Vai a gente à Wikipaedia pelo «Povo que Lavas no Rio» e que nos sai? — «Uma canção portuguesa, um fado». — Nada mal. Porém, factos, é só. Data da composição (letra e/ou música) nada; quais as várias (se as há) gravações em disco por Amália, zero; menção ao «Fado Victoria», nicles — a Joaquim Campos, sim, mas só de passagem, como autor da música. A Alain Oulman, que aparece às vezes referido ao fado (v.g. «Encontro Amália e Don Byas», Columbia/Valentim de Carvalho, 1974), népia.
Que sobra?
Lavagem do poema com Omo antifascista, pejando-o de descabida dimensão política em alternativa ao «Fado de Peniche». Mas é isto redigido assim, displicentemente e sem fundamento nenhum. Só insinuação, vede a introdução da teoria:
« Talvez devido a esse mesmo facto, as opiniões quanto à interpretação da letra de Pedro Homem de Mello, poeta português de excelência, divergem em absoluto: enquanto alguns críticos crêem que o poema imortalizado por Amália Rodrigues seja um depoimento de amor ao povo português o qual, ainda segundo esta linha de pensamento, enfrentava uma situação de grande pobreza no tempo da ditadura salazarista, considerando o país da época como sendo rural e economicamente pouco desenvolvido face à industrialização europeia [... ]»

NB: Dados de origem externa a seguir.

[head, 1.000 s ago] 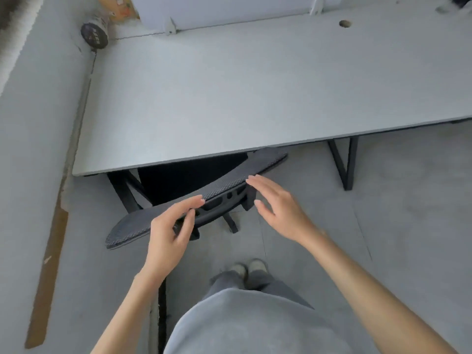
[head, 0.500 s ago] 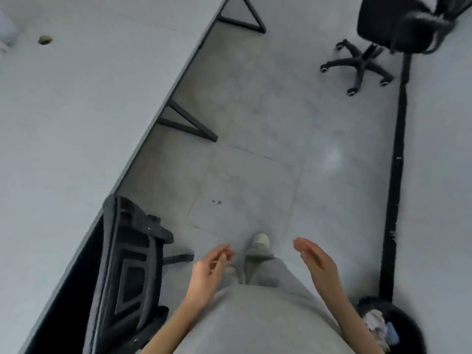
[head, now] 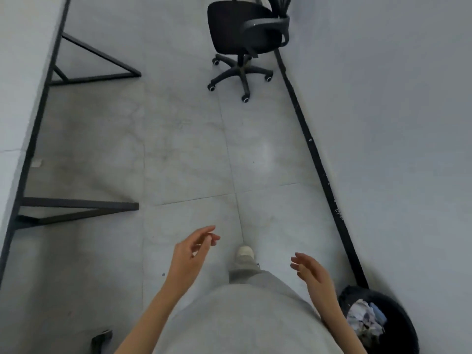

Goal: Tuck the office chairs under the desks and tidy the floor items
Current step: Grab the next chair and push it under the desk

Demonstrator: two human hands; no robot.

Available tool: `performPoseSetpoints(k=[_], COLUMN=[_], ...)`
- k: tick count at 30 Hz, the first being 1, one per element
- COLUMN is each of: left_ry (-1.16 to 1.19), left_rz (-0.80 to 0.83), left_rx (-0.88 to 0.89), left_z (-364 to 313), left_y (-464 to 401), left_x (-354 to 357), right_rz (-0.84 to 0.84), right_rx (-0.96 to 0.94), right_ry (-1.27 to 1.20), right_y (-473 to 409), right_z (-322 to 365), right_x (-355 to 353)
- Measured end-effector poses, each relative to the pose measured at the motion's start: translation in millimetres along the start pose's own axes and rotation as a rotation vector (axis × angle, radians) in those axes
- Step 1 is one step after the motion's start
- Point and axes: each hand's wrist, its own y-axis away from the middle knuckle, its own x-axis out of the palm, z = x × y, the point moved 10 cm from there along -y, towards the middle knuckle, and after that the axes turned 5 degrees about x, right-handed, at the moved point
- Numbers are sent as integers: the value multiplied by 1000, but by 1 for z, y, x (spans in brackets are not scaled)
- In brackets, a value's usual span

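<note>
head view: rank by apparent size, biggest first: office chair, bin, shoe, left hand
1. Office chair
2. Bin, cut off by the frame edge and nearer the camera, so its rank against the chair is unsure
3. Left hand
4. Shoe, partly hidden by the trouser leg

Office chair (head: 242, 34) backrest top cut off; bin (head: 398, 325) blurred, edge-cropped; dark object (head: 102, 337) bottom-left unidentifiable.

Black baseboard (head: 320, 164) along a pale wall (head: 396, 123), grey floor tiles (head: 184, 154), one light shoe (head: 245, 252)
</note>
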Motion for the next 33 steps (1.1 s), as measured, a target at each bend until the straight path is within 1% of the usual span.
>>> performPoseSetpoints(k=[4, 6, 8, 11, 14, 17, 21, 24, 26, 30, 33], left_ry=[9, -5, -17, -52, -68, -39, -10, -4, -10, -29, -19], left_rz=[-92, -110, -94, -52, 19, 97, 151, 201, 232, 220, 122], left_rx=[-153, -200, -212, -173, -129, -90, 5, 83, 128, 138, 64], left_z=[16, 15, 8, -10, -34, -73, -153, -212, -241, -260, -251], left_y=[-42, -70, -111, -194, -297, -407, -542, -624, -671, -748, -792], left_x=[2, 4, 10, 27, 61, 97, 136, 165, 185, 212, 215], right_rz=[53, 61, 67, 64, 43, 18, -37, -106, -135, -139, -57], right_rx=[-123, -179, -224, -259, -242, -149, -63, -21, -15, -33, -73], right_ry=[50, 33, -10, -43, -17, 3, -9, -51, -72, -24, 32], right_y=[-84, -126, -171, -240, -313, -373, -425, -460, -491, -578, -659], right_z=[102, 152, 201, 256, 290, 306, 331, 354, 375, 428, 486], right_x=[1, -1, -4, -10, -18, -30, -65, -99, -119, -140, -140])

Pois é: talvez. Teoria por sugestão para catecúmenos esquerdóides. Factos, como manda o fugurino em qualquer enciclopédia? Que importa.
O caso piora.
Aquele apôsto «de excelência» a Pedro Homem de Mello não é inocente. É, afinal, o novo detergente Homo em acção. O enciclopedista apropria-se do «Povo que Lavas no Rio» e engrossa o disparate logo a meio do 2.º parágrafo em que o guia o seu atormentado espírito: o enlevo de fanchono pelo poeta Homem de Mello que, só dessa condição (não duvideis), não podia ser senão «de excelência». Vai daí o autor mune-se de lixívia gentil na nova lavagem arco-íris:
« [...] outras correntes tendem a ver nas suas estrofes uma lírica de cariz fortemente ligado à homossexualidade masculina, acentuada pelos contornos de incursões às tabernas populares, onde o narrador teria procurado os seus parceiros, e visto recusadas as suas investidas ou, mais ainda, qualquer envolvimento sentimental mais profundo.»

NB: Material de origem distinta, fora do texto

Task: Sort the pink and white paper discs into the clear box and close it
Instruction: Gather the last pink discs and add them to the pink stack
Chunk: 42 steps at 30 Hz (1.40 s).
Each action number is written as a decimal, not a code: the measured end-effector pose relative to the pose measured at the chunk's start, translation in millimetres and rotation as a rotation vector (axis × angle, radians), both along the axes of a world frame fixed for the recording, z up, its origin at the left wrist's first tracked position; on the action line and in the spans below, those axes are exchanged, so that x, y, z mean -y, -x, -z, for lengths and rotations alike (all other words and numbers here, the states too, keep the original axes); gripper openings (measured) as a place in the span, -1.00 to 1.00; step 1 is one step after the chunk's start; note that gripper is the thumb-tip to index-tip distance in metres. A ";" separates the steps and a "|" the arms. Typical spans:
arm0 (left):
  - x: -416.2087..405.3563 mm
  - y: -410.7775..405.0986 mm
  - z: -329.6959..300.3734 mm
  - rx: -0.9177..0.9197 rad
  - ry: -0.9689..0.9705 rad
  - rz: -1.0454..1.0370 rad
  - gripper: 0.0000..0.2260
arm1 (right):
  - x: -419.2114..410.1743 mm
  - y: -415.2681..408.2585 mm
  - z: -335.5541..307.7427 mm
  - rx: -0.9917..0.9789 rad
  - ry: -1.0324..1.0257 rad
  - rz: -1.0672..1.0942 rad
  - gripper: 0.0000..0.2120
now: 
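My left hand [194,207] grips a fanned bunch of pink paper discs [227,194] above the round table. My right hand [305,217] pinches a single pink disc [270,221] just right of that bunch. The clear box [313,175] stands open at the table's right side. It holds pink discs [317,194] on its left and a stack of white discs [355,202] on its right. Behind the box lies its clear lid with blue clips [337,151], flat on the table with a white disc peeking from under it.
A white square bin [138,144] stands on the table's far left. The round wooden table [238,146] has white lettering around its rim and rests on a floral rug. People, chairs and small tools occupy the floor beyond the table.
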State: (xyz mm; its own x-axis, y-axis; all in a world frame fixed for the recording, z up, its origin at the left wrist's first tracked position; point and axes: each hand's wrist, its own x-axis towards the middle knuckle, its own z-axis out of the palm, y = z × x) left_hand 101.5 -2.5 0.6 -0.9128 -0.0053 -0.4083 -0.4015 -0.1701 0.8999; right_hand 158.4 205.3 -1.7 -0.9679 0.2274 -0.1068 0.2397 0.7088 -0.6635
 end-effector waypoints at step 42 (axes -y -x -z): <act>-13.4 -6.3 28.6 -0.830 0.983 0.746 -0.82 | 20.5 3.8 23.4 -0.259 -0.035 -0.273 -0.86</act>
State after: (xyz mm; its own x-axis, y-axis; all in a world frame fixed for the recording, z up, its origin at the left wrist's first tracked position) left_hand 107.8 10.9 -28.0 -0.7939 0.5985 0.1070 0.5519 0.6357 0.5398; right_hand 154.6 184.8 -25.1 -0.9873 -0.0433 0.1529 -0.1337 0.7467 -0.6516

Daqui ao fim, o verbetezinho é um ridículo desconchavo, insinuando a imoralidade da gente das tabernas por não tolerar e ter como indecoroso o comportamento homossexual. — Muito certamente era assim pela «grande pobreza no tempo da ditadura salazarista»!... — E eis como é subvertido num hino à homossexualidade um fado que é elemento da cultura dos portugueses, um poema que muito simplesmente canta a força do povo no seu viver agreste, para lá de «haver quem [no] defenda» ou de «quem compre o [seu] chão sagrado» (quem no ofenda, portanto).
Mais, a comunhão do narrador com aquela condição, que o povo não deixa de reconhecer pois até na morte o cuidará, talhando-lhe a força de braço «as tábuas do [seu] caixão», isto é, dando-lhe sepultura digna. --, pois até essa comunhão do narrador com o povo nos factos da vida é reduzida pelo doutrinador verbete a egoísmo exibicionista de reles larilas nessas sempre tão apregoadas paradas «gay». Grande elogio ao poeta «de excelência», não haja dúvida! Não fôra a carga de sentimento que as guitarras de fado carreiam e o canto sublime de Amália e aquelas estrofes não teriam, como não têm, mais colorido nenhum do aquilo que se nelas lê. Mas a Wikipaedia é isto, enfim: obsessão introdutória antifascista e quatro supositórios de paneleirice pegada.